(WHAT IS NEEDED) Go through the listing below and write out exactly the lines from the one that mentions "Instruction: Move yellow" through the one that mentions "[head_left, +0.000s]", minus the pictures.

(DATASET EXCERPT)

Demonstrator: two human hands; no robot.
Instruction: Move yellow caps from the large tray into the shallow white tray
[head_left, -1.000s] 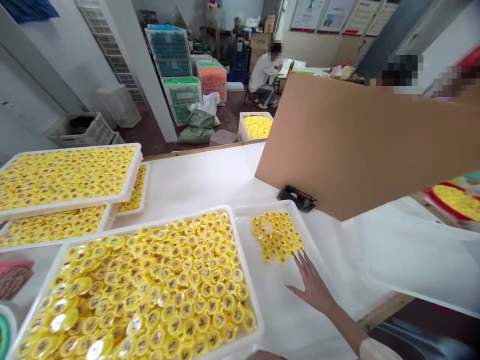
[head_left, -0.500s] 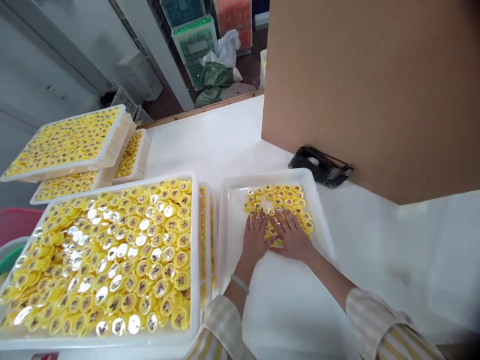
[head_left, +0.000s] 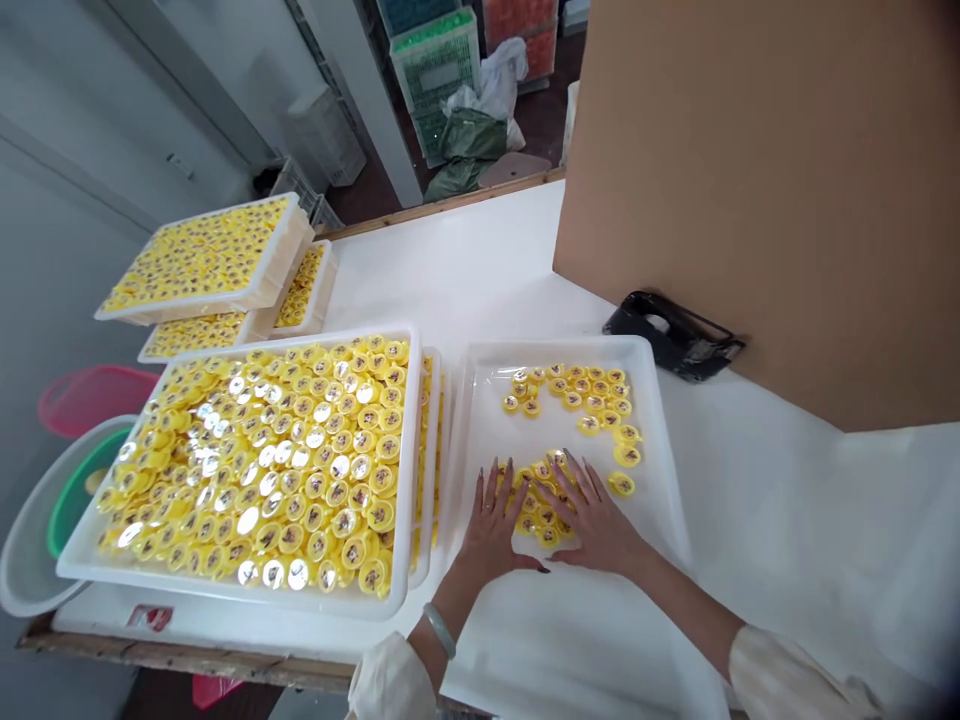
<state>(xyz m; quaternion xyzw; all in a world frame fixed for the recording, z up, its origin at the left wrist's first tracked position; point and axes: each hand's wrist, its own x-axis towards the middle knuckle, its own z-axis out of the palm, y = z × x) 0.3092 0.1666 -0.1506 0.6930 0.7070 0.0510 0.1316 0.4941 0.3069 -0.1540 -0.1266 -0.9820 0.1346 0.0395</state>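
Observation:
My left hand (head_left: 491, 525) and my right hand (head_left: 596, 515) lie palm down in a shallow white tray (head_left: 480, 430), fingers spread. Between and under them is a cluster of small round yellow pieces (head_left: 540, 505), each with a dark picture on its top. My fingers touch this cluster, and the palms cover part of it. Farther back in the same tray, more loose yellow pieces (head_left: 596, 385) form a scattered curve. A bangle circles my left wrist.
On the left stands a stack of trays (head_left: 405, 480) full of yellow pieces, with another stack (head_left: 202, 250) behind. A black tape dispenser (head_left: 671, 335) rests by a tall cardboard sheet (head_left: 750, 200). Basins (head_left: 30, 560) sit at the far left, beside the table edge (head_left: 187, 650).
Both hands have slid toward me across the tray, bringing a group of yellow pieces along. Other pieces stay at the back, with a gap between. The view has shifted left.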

(ANSWER BELOW)
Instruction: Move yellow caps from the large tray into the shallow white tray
[head_left, -1.000s] 
[head_left, -0.500s] 
[head_left, +0.000s] 

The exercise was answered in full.